Não lamente os mortos. Nem hoje, nem amanhã. Não chore por eles. E se pensar neles, o faça com alegria, e esperança. Eles se sentem mortos, se nós realmente acreditarmos que eles estejam. Não dificulte as coisas, nem pra você e nem pra eles. Deixe-os seguir o caminho. Deixe-os em paz. Aos deprimidos, uma saída é escrever. E sei do que estou falando. Continue a escrever. Dialogar com o nada, também é uma forma de comunicar-se. Afinal o que é o nada senão alguma coisa que apenas não pode ser vista ou tocada. Mas pode ser sentida. E se pode, é por que existe. Na pior das hipóteses, o nada são 4 letras.
PÈRE LÈCHAISE
Quem deseja as minhas cinzas?
Quem apaga o fogo que agora queima minh’alma?

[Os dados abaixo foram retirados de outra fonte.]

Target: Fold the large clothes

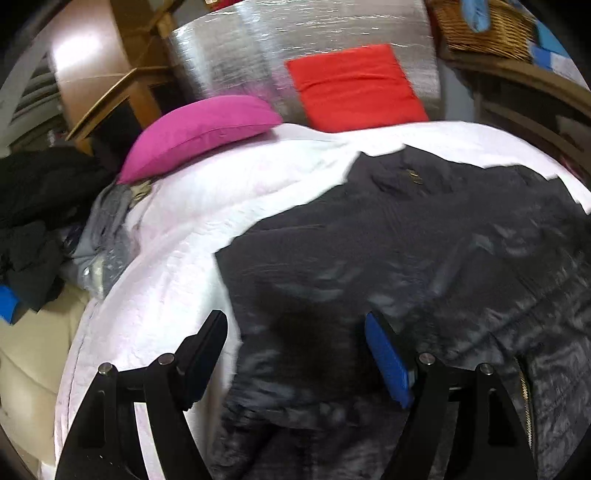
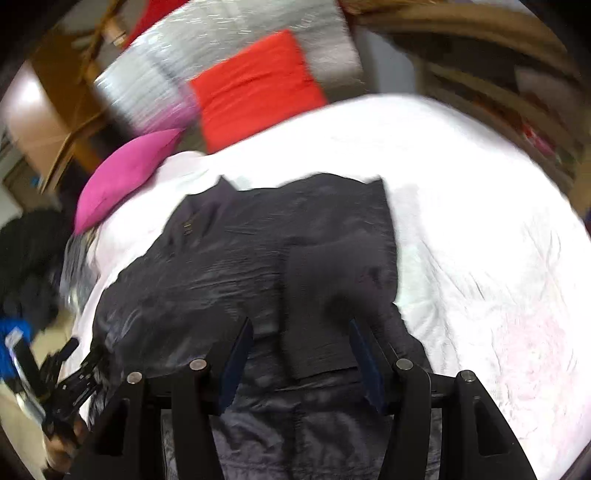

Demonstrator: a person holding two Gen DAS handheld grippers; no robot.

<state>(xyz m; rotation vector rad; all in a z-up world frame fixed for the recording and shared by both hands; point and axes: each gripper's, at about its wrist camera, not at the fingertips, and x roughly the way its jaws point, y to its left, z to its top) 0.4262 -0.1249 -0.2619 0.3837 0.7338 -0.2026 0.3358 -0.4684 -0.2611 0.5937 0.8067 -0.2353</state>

Quem pode olhar para mim com ternura?
Haverá alguém que possa me entender?
E aceitar as coisas que fiz?
Quando cai o pano
O sonho terminado
Resta apenas esperar
As ofensas que virão
Nada disso importa
Ainda há poesia no meu coração
É nela que me refugio
Um manto com o qual
Eu esconda a vergonha
Que outros me impõem
Esta presença agora me assusta
Esta luz ofusca o meu olhar
Esta voz que soa como as águas do rio
Como o vento que passa
E as aves no céu que não posso ver
Em torno de mim um imenso gramado, um canteiro de flores
Não desejo a escuridão, apenas quis falar sobre ela
Sob meus pés o orvalho da noite
Adiante o silêncio
E dentro, o nada: Quatro letras.
Poema de J. Costa Jr.


Palavras muito inteligentes que refletem a verdade, um dia todos entenderão isso.